● HOW TO COMPLETE THIS TASK
When you transcribe the listing that follows, keep every line exact and omit the pictures.

───── DATA PROVIDED ─────

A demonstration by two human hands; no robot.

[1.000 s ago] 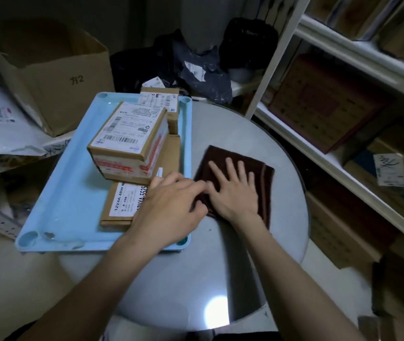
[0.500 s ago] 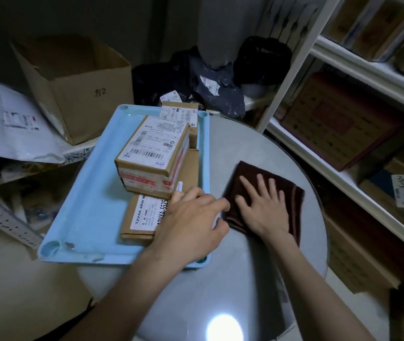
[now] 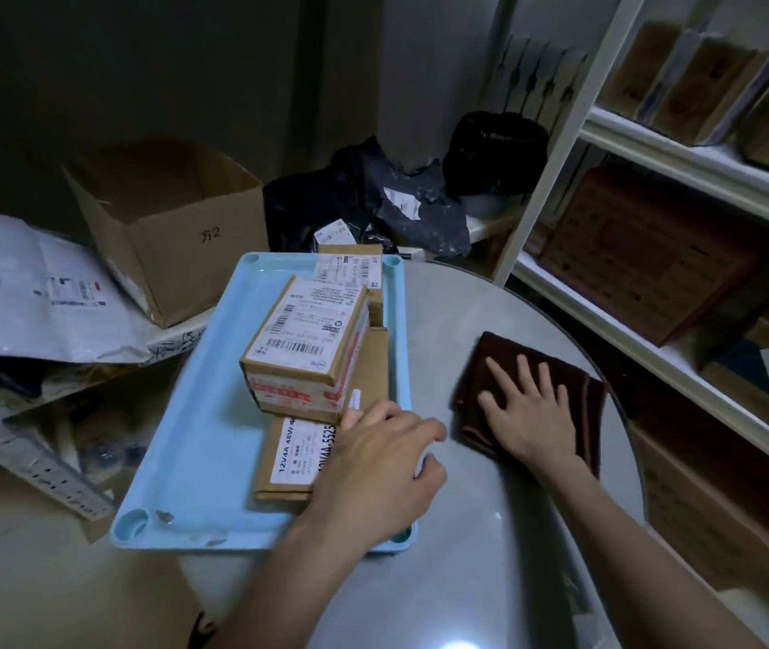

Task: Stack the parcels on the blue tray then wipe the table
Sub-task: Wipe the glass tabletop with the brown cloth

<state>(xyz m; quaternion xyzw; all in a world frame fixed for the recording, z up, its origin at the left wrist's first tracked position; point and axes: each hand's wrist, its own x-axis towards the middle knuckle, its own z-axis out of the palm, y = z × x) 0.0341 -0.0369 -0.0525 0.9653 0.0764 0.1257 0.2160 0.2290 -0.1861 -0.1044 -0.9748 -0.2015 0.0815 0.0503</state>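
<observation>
Brown cloth (image 3: 551, 367) lies folded near the right edge of your round grey bench (image 3: 490, 531), and your right hand (image 3: 530, 412) presses flat on it, fingers (image 3: 525, 372) spread and straight, palm down, gripping nothing. Just to its left, your left hand (image 3: 382, 466) rests over the near right corner of the blue tray (image 3: 200, 437), its fingers loosely curled across the tray's right rim and the end of the flat parcel (image 3: 293, 456) there; whether they actually pinch the rim or the parcel, you cannot tell from this angle.

You have the tray on the left side of the bench, with its left long edge overhanging the bench. On it, three cardboard parcels sit along the tray's right edge. The flat parcel lies lowest, a white label with "12V4A 48W" showing at its near end. A thicker box (image 3: 307, 339) with a white shipping label and red printed tape lies on top of it, touching it. Behind that box, at the tray's far right corner, a third parcel (image 3: 349, 269) shows its labelled top.

Beyond the bench's left edge you have an open cardboard carton (image 3: 172, 227) and a white mailer bag (image 3: 22, 288); dark plastic bags (image 3: 401, 203) lie past the far edge, and white shelving (image 3: 682, 152) holding boxes runs along your right.
</observation>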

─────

● TASK RESPONSE
A demonstration by two human hands; no robot.

[1.000 s ago] 
[0.500 s ago] 
[now] 

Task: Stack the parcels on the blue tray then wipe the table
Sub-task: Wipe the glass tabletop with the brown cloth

<state>(xyz m; quaternion xyzw; all in a world frame fixed for the recording, z up, its origin at the left wrist's first tracked position; point and axes: each hand's wrist, its own x-axis towards the middle knuckle, its own z-axis out of the palm, y = z × x) 0.0341 -0.0369 -0.0525 0.9653 0.0764 0.1257 0.2160 0.2290 -0.1861 -0.1044 -0.9748 -0.2015 0.0815 0.0503</state>
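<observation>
Brown cloth (image 3: 551, 367) lies folded near the right edge of your round grey bench (image 3: 490, 531), and your right hand (image 3: 530, 412) presses flat on it, fingers (image 3: 525, 372) spread and straight, palm down, gripping nothing. Just to its left, your left hand (image 3: 382, 466) rests over the near right corner of the blue tray (image 3: 200, 437), its fingers loosely curled across the tray's right rim and the end of the flat parcel (image 3: 293, 456) there; whether they actually pinch the rim or the parcel, you cannot tell from this angle.

You have the tray on the left side of the bench, with its left long edge overhanging the bench. On it, three cardboard parcels sit along the tray's right edge. The flat parcel lies lowest, a white label with "12V4A 48W" showing at its near end. A thicker box (image 3: 307, 339) with a white shipping label and red printed tape lies on top of it, touching it. Behind that box, at the tray's far right corner, a third parcel (image 3: 349, 269) shows its labelled top.

Beyond the bench's left edge you have an open cardboard carton (image 3: 172, 227) and a white mailer bag (image 3: 22, 288); dark plastic bags (image 3: 401, 203) lie past the far edge, and white shelving (image 3: 682, 152) holding boxes runs along your right.
</observation>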

The exercise has been completed in full.